-- Exercise prompt --
Print every line below exactly. Skip the pictures.

*****

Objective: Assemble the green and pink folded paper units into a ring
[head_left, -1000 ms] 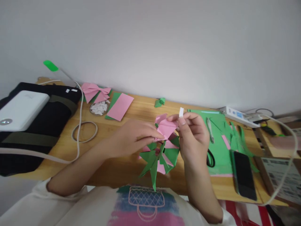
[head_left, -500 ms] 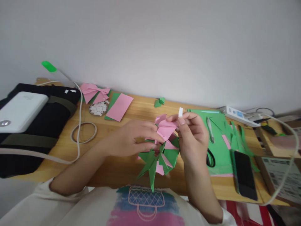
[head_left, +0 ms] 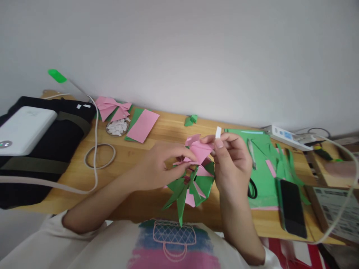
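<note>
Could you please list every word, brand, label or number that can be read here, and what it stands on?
No text can be read.
White device on the left: its display and faint marking are too small.
Cardboard box on the right: its printed label is too blurred.

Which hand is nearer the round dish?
Left. The left hand is right of the dish, at the folded paper; the right hand is farther right, pinching a white strip.

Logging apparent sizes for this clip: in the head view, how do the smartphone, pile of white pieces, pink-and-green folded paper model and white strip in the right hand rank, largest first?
Pink-and-green folded paper model, even partly covered
Smartphone
Pile of white pieces
White strip
</note>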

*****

-- Exercise output --
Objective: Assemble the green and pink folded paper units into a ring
[head_left, -1000 ms] 
[head_left, -500 ms] 
[head_left, +0 ms] 
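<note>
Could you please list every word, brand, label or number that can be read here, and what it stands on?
No text can be read.
White device on the left: its display and faint marking are too small.
Cardboard box on the right: its printed label is too blurred.

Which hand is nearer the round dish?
Left. The left hand is right of the dish, at the folded paper; the right hand is farther right, pinching a white strip.

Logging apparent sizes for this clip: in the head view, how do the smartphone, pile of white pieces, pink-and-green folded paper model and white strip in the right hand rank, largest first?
Pink-and-green folded paper model, even partly covered
Smartphone
Pile of white pieces
White strip
</note>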

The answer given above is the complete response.